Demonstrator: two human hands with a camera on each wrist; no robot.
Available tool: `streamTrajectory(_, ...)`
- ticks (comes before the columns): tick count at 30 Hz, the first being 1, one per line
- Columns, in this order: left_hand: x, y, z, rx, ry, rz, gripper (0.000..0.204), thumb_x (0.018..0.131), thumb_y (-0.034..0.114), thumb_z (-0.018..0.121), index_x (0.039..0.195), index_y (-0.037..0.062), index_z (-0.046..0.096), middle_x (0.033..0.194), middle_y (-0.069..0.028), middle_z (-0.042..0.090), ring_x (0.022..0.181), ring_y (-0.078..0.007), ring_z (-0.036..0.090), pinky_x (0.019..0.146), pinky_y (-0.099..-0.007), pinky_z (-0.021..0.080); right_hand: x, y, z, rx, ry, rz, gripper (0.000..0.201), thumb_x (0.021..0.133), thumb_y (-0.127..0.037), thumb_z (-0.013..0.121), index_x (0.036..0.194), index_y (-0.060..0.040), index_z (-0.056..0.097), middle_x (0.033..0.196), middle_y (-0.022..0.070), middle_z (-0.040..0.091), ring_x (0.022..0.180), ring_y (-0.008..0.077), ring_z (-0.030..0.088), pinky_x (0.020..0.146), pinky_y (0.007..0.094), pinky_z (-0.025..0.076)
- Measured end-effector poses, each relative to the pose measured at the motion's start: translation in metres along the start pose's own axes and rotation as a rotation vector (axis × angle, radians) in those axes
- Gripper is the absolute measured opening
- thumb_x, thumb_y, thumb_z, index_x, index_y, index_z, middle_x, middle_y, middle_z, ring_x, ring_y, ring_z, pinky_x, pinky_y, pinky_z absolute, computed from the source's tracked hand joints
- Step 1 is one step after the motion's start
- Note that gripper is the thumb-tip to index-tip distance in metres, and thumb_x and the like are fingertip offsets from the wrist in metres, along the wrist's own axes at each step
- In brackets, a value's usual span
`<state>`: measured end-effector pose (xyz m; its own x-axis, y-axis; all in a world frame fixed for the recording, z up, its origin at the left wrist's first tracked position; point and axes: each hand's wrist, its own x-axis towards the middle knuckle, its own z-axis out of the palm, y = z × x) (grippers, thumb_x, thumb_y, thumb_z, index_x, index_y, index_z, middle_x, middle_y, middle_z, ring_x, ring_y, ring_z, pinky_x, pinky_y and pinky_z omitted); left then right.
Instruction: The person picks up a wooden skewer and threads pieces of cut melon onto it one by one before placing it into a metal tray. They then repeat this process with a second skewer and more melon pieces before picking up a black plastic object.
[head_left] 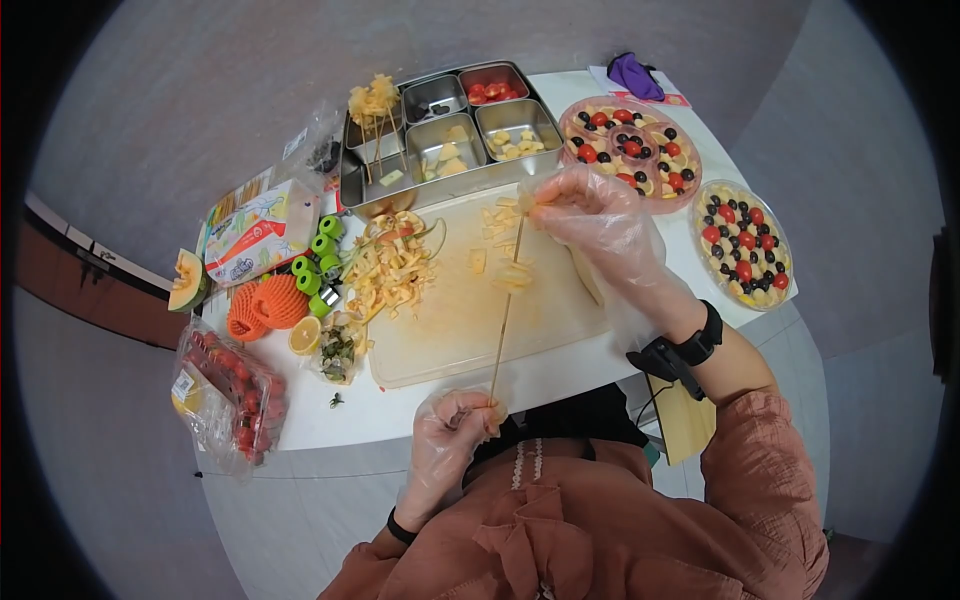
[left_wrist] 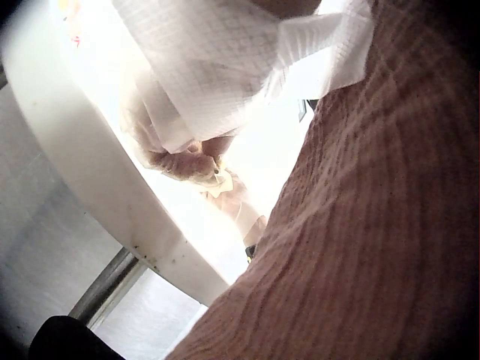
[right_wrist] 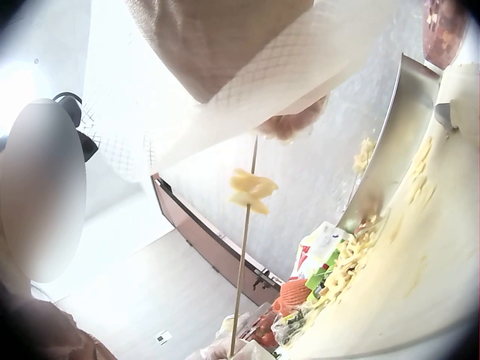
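A thin bamboo skewer (head_left: 502, 335) stretches between both hands over the front edge of the cutting board (head_left: 430, 355). Yellow fruit pieces (right_wrist: 253, 191) are threaded on its upper half. The left hand (head_left: 445, 440), in a clear plastic glove, pinches the skewer's lower end close to the body. At the upper end, the gloved right hand (head_left: 592, 208) pinches with thumb and fingers, its glove hiding the tip. Loose yellow slices (head_left: 478, 260) lie on the board beneath. In the left wrist view, glare washes out much around the left fingers (left_wrist: 187, 165).
Peelings (head_left: 390, 270) heap at the board's left. Behind stands a steel tray (head_left: 455, 187) with compartments of cut fruit and upright fruit skewers (head_left: 374, 100). Fruit platters (head_left: 742, 245) sit at right. Left are green-handled cutters (head_left: 322, 245), orange foam nets (head_left: 270, 305) and boxed tomatoes (head_left: 240, 385).
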<state>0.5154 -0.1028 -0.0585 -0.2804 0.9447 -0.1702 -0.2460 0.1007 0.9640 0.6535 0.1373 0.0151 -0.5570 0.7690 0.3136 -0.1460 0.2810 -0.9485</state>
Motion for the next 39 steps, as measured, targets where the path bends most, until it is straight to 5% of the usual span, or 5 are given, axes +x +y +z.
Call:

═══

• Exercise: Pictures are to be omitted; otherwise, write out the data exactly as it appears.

• Task response:
Demonstrator: two human hands with a camera on each wrist; no robot.
Available tool: `streamTrajectory(_, ...)`
- ticks (comes before the columns): tick count at 30 Hz, the first being 1, one per line
- Columns, in this order: left_hand: x, y, z, rx, ry, rz, gripper (0.000..0.204), thumb_x (0.018..0.131), thumb_y (-0.034..0.114), thumb_z (-0.018..0.121), index_x (0.039..0.195), index_y (-0.037..0.062), index_z (-0.046..0.096), middle_x (0.033..0.194), middle_y (-0.069..0.028), middle_z (-0.042..0.090), ring_x (0.022..0.181), ring_y (-0.078..0.007), ring_z (-0.036..0.090), pinky_x (0.019..0.146), pinky_y (-0.099..-0.007), pinky_z (-0.021..0.080); right_hand: x, y, z, rx, ry, rz, gripper (0.000..0.201), thumb_x (0.021..0.133), thumb_y (-0.127..0.037), thumb_z (-0.013..0.121), index_x (0.036..0.194), index_y (-0.060..0.040), index_z (-0.056..0.097), middle_x (0.033..0.196), middle_y (-0.022..0.070), middle_z (-0.040..0.091), ring_x (0.022..0.180), ring_y (-0.008..0.077), ring_z (-0.030..0.088), pinky_x (0.020..0.146), pinky_y (0.007..0.094), pinky_z (-0.025..0.076)
- Measured end-effector poses, each relative to the pose measured at the motion's start: translation in metres along the start pose's own axes and rotation as a rotation vector (axis × angle, radians) in those axes
- Gripper is the absolute measured opening
- thumb_x, thumb_y, thumb_z, index_x, index_y, index_z, middle_x, middle_y, middle_z, ring_x, ring_y, ring_z, pinky_x, pinky_y, pinky_z absolute, computed from the source's tracked hand joints
- Step 1 is one step after the motion's start
- Note that gripper is the thumb-tip to index-tip distance in metres, and thumb_x and the like are fingertip offsets from the wrist in metres, along the wrist's own axes at each step
- In brackets, a value's usual span
`<state>`: measured end-effector pose (xyz m; its own x-axis, y-axis; all in a world frame fixed for the recording, z up, its origin at the left wrist's first tracked position; point and axes: each hand's wrist, its own x-axis towards the middle knuckle, its own z-axis out of the palm, y = z × x) (grippers, thumb_x, thumb_y, thumb_z, index_x, index_y, index_z, middle_x, middle_y, middle_z, ring_x, ring_y, ring_z, pinky_x, pinky_y and pinky_z omitted); left then right.
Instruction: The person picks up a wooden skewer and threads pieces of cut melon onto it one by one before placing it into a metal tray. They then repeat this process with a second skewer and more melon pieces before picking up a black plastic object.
[head_left] 
[left_wrist] 
[right_wrist] 
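A thin bamboo skewer (head_left: 502, 335) stretches between both hands over the front edge of the cutting board (head_left: 430, 355). Yellow fruit pieces (right_wrist: 253, 191) are threaded on its upper half. The left hand (head_left: 445, 440), in a clear plastic glove, pinches the skewer's lower end close to the body. At the upper end, the gloved right hand (head_left: 592, 208) pinches with thumb and fingers, its glove hiding the tip. Loose yellow slices (head_left: 478, 260) lie on the board beneath. In the left wrist view, glare washes out much around the left fingers (left_wrist: 187, 165).
Peelings (head_left: 390, 270) heap at the board's left. Behind stands a steel tray (head_left: 455, 187) with compartments of cut fruit and upright fruit skewers (head_left: 374, 100). Fruit platters (head_left: 742, 245) sit at right. Left are green-handled cutters (head_left: 322, 245), orange foam nets (head_left: 270, 305) and boxed tomatoes (head_left: 240, 385).
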<state>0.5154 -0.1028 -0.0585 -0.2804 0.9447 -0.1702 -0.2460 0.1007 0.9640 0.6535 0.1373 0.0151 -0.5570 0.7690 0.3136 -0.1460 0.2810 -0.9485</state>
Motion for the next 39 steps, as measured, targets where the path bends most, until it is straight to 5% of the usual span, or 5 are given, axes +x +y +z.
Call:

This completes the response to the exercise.